Surveillance et transparence: le nœud des contrôles
En plus du financement, un autre aspect crucial est la définition de paramètres clairs pour mesurer les progrès dans la protection de la biodiversité. À ce jour, Plus de la moitié des pays signataires n'ont pas présenté de plans concrets pour se conformer à l'engagement « 30 × 30 »c'est-à-dire protéger au moins 30% de la terre et des mers d'ici 2030.
L'absence de clarté dans les engagements nationaux risque de frustrer les efforts. Sans certaines données sur qui fait quoi, l'ensemble du système pourrait s'effondrer en raison du manque de responsabilité. Certains États, comme la Norvège et l'Indonésie, Ils s'opposent à des contraintes trop strictescraignant les répercussions sur leurs industries stratégiques.
L'engagement européen pour un accord mondial
L'Union européenne Il veut jouer un rôle clé dans les négociations de Romedans le but de surmonter les obstacles qui ne sont pas résolus à Cali. Dans un communiqué de presse publié à la veille du sommet romain, la Commission de l'UE a expliqué qu'elle vise à garantir un financement constant pour la biodiversité même après 2030, mobilisant les ressources de sources publiques et privées. La Commission européenne a annoncé le doublement du financement international de la biodiversité 7 milliards d'euros pour la période 2021-2027avec les principales initiatives telles que Afrique naturelleun programme de 1,4 milliard d'euros.

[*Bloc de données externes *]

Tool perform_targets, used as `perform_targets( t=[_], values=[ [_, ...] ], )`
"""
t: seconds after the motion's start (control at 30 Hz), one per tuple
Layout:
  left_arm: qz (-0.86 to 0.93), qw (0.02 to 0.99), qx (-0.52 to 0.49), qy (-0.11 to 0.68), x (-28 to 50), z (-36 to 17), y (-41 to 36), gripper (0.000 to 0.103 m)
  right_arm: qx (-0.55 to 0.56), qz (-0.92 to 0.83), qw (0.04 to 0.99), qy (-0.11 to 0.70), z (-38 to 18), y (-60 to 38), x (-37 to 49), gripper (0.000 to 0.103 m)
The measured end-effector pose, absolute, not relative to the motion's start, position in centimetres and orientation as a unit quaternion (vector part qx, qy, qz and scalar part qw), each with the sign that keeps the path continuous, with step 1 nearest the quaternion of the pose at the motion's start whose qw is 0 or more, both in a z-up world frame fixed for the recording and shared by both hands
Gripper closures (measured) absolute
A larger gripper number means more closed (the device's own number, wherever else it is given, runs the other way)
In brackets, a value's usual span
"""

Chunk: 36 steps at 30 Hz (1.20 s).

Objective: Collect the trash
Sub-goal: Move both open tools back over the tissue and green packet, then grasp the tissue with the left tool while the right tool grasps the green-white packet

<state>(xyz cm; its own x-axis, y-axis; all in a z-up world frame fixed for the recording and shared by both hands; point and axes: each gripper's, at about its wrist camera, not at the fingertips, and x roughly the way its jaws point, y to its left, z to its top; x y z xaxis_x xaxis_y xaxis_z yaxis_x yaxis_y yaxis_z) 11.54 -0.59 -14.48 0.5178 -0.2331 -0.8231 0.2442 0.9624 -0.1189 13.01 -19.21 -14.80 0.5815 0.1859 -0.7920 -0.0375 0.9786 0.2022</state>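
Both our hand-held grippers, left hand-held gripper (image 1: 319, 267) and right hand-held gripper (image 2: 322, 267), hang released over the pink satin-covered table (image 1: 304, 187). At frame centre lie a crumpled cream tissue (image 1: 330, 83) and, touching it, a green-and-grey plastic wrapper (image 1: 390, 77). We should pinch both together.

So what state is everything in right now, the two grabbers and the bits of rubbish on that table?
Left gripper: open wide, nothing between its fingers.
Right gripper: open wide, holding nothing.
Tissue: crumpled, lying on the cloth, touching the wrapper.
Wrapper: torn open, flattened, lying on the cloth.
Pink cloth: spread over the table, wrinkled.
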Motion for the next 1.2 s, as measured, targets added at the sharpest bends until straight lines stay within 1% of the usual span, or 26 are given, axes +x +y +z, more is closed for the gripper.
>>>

Un autre point central des négociations concerne la création d'un cadre de surveillance solide pour Évaluer la mise en œuvre du cadre mondial de la biodiversité. L'UE soutient la nécessité de mécanismes d'examen clairs et transparents, afin de garantir que les engagements pris par les pays ne restent pas uniquement sur le papier.
Entre le vrai pilolitik et les besoins environnementaux: un équilibre fragile
Le sommet de Rome se déroule dans un contexte géopolitique complexe, où les crises économiques et sociales sapent la volonté politique d'investir dans la biodiversité. Les tensions entre les pays développés et les pays en développement restent élevés et sans une volonté de coopération claire, le risque de nouveau défaillance est concret. Oscar Soriaavec le ONG l'initiative communesouligne la gravité du moment: «Cela pourrait être un moment historique, si nous choisissons l'ambition. La question est: Serons-nous assez courageux pour agir, ou manquons-nous cette opportunité?«.
Avec l'approche du COP30 à Belémau Brésil, le succès ou l'échec de la COP16 aura des conséquences décisives sur la crédibilité de la communauté internationale dans la lutte pour la biodiversité.